Bei reduzierter Mobilität des Beckens wird die Verwendung einer tripolaren Pfanne empfohlen.
Da der weitere Krankheitsverlauf und die Veränderung der spinopelvinen Parameter nicht präzise abgeschätzt werden können, bleibt die Antwort auf eine evidente Therapieempfehlung aktuell noch aus. Die meisten Publikationen berichten über eine signifikante Schmerzreduktion und eine Verbesserung der Funktion, die jedoch nicht mit denen bei primärer Koxarthrose vergleichbar ist. Die früher getroffene Empfehlung zementierte Implantate zu verwenden, wird heute nicht mehr aufrechterhalten. Es werden sowohl zementierte als auch zementfreie Implantat empfohlen. Dennoch ist die oftmals reduzierte Knochenqualität bei entzündlicher Erkrankung zu berücksichtigen, weshalb gerade im Schaftbereich die zementierte Verankerung immer diskutiert werden sollte. Kontrovers bleibt die Frage, ob es verstärkt zu heterotopen Ossifikationen kommt.

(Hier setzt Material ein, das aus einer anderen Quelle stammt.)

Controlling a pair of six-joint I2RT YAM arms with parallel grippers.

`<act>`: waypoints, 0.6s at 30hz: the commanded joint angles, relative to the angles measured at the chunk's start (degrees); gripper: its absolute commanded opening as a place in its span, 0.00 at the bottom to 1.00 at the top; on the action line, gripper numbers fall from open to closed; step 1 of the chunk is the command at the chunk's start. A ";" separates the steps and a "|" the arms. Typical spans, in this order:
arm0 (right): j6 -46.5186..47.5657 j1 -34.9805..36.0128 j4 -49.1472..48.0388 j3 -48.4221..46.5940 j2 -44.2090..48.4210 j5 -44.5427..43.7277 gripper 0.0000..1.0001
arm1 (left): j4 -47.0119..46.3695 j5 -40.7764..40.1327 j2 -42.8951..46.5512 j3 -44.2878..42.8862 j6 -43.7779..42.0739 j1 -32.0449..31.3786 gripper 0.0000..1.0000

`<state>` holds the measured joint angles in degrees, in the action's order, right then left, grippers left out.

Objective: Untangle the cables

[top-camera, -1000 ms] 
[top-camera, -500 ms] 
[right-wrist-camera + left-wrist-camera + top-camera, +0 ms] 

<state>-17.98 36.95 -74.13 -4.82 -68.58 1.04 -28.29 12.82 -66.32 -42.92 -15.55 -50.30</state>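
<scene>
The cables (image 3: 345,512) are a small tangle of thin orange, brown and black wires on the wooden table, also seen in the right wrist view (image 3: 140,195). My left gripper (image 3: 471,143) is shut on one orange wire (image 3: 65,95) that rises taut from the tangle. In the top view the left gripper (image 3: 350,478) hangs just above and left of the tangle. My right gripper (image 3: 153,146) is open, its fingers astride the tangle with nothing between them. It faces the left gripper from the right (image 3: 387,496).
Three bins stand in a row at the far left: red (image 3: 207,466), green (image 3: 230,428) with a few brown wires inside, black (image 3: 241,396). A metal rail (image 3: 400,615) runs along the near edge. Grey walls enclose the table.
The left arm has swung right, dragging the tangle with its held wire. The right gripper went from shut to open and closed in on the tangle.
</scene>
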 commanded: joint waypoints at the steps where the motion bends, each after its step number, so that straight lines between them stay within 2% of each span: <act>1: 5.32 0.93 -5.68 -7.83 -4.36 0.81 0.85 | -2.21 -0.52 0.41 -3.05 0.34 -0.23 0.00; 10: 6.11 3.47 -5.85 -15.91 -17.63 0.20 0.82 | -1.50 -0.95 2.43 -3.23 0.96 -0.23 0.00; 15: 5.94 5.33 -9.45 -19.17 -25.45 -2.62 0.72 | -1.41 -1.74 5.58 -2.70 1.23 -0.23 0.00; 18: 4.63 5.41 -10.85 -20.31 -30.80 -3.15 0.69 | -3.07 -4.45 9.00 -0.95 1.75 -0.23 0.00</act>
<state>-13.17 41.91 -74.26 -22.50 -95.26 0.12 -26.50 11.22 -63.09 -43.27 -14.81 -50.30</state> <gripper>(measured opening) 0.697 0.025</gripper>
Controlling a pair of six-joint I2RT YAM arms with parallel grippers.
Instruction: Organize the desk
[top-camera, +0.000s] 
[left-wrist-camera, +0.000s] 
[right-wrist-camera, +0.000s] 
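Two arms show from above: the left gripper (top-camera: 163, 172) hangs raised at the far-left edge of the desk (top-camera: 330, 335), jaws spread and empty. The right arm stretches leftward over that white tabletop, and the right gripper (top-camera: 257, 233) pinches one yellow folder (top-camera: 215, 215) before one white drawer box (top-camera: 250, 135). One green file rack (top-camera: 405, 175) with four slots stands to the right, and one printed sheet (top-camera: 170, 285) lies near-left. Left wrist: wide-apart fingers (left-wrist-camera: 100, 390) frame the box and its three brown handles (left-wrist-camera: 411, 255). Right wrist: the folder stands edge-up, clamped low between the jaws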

Anästhesiologisches perioperatives Management

Die kardiale Manifestation der SpA (Lautermann und Braun 2002) sollte neben den Schwierigkeiten der Intubation, bedingt durch die zervikale Kyphose und einer Deformität des Temporomandibulargelenkes, beachtet werden. Um eine Hyperextensionsfraktur der HWS zu vermeiden, sollten Patienten mit größter Sorgfalt und Vorsicht gelagert und umgelagert werden. Aufgrund der Rigidität des Thorax mit limitierter Atemexkursion ist eine präoperative Lungenfunktionsuntersuchung obligat.

Komplikationen

Neben genannten primär entzündlichen muskuloskeletalen Manifestationen findet sich bei SpA-Patienten häufig eine verminderte Knochendichte. Die Mehrzahl der Patienten mit SpA zeigt eine Beeinträchtigung der Knochendichte (Osteopenie 59 %, Osteoporose 18 %) (Karberg et al. 2005; Wang et al. 2017), die sowohl beim Fräsen der Pfanne als auch bei der Präparation des proximalen Femurs in Betracht gezogen werden muss. Im Rahmen des periartikulären Releases und der postoperativen Beinverlängerung nach Ankylosierung und Kontraktur kann es zu einer Gefäß- oder Nervenverletzung kommen. Insbesondere der N. ischiadicus ist am häufigsten betroffen (Lautermann und Braun 2002; Brinker et al. 1996; Kilgus et al. 1990).

Fazit für die Praxis

Die Endoprothetik bei inflammatorischen Erkrankungen des Hüftgelenkes setzt die Kenntnis der Pathophysiologie des jeweiligen Krankheitsbildes sowie der damit verbundenen Risiken voraus. Eine optimale präoperative Vorbereitung umfasst eine differenzierte klinische und radiologische Untersuchung, die Erfassung der Medikation und die differenzierte Planung der Operation inklusive der richtigen Implantatwahl.
In den letzten Jahren konnten viele Studien zu einem besseren Verständnis der spinopelvinen Balance, insbesondere von Patienten mit ankylosierender Spondylarthritis beitragen. Trotz der deutlichen Verbesserung der antirheumatischen medikamentösen Therapie in den letzten Jahrzehnten stellt die individuelle Anatomie mit teils fortgeschritten dysplastischen Gegebenheiten und die kompromittierte Knochenqualität von RA-Patienten eine Herausforderung dar. Systemisch inflammatorischen Erkrankungen, wie die Chondromatose und die PVNS, sollten keinesfalls unterschätzt werden, sondern sorgfältig geplant und operiert werden, um das bestehende Rezidivrisiko zu reduzieren.
Die interdisziplinare Zusammenarbeit mit den Anästhesiologen und Internisten sollte im klinischen Alltag standardisiert werden, um auch bei diesen Patienten optimale Behandlungsergebnisse zu erzielen.